DE Slag bij Waterloo markeerde het einde van het Napoleontische tijdperk (1799-1815).
De strijd duurde slechts één dag, op 18 juni 1815. Fransen, Engelsen en hun bondgenoten stonden tegenover elkaar op het slagveld dat eindigde met de Franse nederlaag.
Na het conflict werd Napoleon Bonaparte gearresteerd door de Britten en meegenomen naar het eiland Elba, terwijl de overwinnaars zich verzamelden rond het Congres van Wenen om de Europese kaart opnieuw te tekenen.
Achtergrond van de Slag bij Waterloo
Na 15 jaar over Frankrijk te hebben geregeerd, wordt Napoleon Bonaparte verslagen en gedwongen af te treden. Hij wordt samen met zijn naaste medewerkers gearresteerd op het eiland Elba voor de Italiaanse kust. Koning Lodewijk XVIII – broer van de guillotine Lodewijk XVI – bestijgt de troon van Frankrijk, ondersteund door royalisten.

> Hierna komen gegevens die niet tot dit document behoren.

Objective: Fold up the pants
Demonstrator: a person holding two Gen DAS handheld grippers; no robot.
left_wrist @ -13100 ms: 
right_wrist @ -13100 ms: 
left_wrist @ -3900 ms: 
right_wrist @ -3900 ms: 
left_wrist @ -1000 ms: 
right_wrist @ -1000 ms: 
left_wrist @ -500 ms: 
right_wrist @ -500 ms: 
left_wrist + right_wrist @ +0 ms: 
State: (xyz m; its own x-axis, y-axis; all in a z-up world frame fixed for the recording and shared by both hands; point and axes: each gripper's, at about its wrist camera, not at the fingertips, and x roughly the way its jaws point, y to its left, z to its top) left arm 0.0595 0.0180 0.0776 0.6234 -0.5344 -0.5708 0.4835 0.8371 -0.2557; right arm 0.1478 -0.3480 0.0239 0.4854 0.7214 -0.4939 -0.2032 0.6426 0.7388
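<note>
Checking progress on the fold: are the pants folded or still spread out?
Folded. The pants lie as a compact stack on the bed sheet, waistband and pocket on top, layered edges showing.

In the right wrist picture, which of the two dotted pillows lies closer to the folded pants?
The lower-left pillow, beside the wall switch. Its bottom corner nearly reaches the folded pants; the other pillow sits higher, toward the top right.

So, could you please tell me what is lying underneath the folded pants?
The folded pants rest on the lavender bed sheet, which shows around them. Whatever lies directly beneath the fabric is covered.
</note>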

De rust van de generaal eindigt echter vroeg, aangezien hij al snel het eiland Elba weet te ontvluchten en op 1 maart 1815 naar Parijs marcheert. Om een burgeroorlog te voorkomen, zoekt koning Lodewijk XVIII zijn toevlucht in de Nederlandse stad Gent.

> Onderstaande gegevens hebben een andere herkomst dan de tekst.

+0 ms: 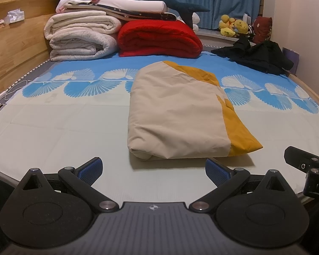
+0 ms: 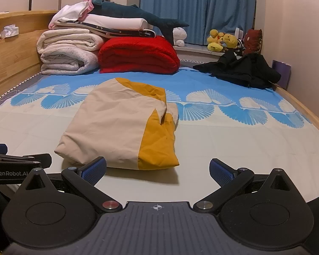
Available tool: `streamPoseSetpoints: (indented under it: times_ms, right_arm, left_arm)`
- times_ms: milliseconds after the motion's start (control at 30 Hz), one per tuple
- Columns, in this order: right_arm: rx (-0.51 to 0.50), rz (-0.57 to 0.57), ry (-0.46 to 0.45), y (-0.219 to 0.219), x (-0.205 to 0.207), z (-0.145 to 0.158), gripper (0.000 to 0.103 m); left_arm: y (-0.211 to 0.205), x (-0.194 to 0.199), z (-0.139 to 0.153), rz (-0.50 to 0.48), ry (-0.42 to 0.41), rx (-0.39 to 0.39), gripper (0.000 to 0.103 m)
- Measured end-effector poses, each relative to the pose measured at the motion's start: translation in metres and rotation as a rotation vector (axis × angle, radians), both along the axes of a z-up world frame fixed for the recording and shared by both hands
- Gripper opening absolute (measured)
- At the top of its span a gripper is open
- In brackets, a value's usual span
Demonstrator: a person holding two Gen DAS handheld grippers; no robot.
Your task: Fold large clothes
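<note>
Taking the folded beige and mustard garment (image 1: 176, 114) on the bed (image 1: 53, 131) as the landmark: far behind it to the left sit the stacked white blankets (image 1: 80, 36), then the red blanket (image 1: 159, 38) directly behind it, and a crumpled black garment (image 1: 257, 55) behind it to the right. The garment itself lies flat mid-bed in a compact bundle, so this piece looks folded. In front of it the left gripper (image 1: 154, 167) hangs with fingers spread wide and empty; the right gripper (image 2: 158, 170), just right of that, is likewise released and holds nothing. The risk from here, I judge, is a finger snagging the near edge and dragging the layers open, or the loose mustard flap on the right sliding out.
</note>
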State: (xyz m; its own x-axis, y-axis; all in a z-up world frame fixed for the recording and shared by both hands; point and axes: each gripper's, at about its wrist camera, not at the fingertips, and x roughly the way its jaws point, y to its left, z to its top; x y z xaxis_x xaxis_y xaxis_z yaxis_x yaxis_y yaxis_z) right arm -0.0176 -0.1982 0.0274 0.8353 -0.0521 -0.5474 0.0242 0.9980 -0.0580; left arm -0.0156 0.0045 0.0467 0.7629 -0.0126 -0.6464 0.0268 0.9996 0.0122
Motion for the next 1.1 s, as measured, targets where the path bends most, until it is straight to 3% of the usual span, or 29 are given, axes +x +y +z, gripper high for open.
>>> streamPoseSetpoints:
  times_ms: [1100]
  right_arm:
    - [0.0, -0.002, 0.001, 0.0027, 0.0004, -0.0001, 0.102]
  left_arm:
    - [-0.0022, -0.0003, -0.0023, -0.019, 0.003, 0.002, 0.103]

Ondertussen veroordelen de Europese mogendheden, Engeland, Pruisen, Oostenrijk, de houding van Napoleon en beginnen de oorlog tegen de keizer opnieuw.
Honderd dagen regering
Napoleon raakt geobsedeerd door te proberen zijn vroegere domeinen terug te krijgen. Hiervoor heeft het twee duidelijke doelstellingen: een nieuw leger verzamelen en de Britse troepen aanvallen die in de plaats Waterloo (het huidige België) gestationeerd zijn. Deze periode wordt de Honderddagenregering genoemd.
Marcherend naar Waterloo, Napoleon Bonaparte krijgt twee overwinningen. De eerste in Ligny, waar hij de Pruisen versloeg. Dan in Quatre Bras, waar de Franse generaal Michel Ney op 16 juni Engeland gedeeltelijk weet te verslaan.

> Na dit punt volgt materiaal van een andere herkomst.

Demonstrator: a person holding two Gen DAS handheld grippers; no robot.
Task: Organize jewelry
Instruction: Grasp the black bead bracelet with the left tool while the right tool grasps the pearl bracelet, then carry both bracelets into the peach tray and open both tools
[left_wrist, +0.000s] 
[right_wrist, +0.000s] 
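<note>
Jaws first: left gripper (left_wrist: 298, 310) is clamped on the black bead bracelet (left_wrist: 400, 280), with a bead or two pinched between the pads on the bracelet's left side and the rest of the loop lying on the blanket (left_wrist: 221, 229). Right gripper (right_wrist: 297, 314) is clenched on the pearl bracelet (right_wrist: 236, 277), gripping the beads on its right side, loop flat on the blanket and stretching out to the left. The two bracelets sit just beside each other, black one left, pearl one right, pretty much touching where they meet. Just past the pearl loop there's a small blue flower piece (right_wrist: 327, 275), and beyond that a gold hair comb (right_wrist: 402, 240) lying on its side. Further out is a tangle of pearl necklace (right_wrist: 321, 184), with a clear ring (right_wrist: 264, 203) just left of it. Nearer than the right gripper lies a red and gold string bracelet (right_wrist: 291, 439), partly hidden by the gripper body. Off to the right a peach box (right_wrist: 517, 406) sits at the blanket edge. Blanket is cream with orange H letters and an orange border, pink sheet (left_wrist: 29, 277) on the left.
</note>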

In Waterloo zou hij het opnemen tegen zijn grote tegenstander, de Engelse hertog van Wellington (1769-1852).
De slag – 18 juni 1815
Napoleon keerde terug naar zijn gebruikelijke tactieken en hoopte de geallieerde legers te verslaan voordat hij de strijd aanging met het grootste deel van de Britse troepen.
Deze keer leek echter niets goed te gaan voor de Franse generaal. Zijn troepen waren moe en de dag voor de slag had het in stromen geregend, waardoor het voor wapens en soldaten moeilijk was om over het terrein te bewegen.
Evenzo was zijn gezondheid niet best. Ziek en moe kon hij zijn enthousiasme niet overbrengen op zijn mannen. Met de modder stuiterden de kanonskogels niet van het slagveld en bereikten ze de Engelsen niet.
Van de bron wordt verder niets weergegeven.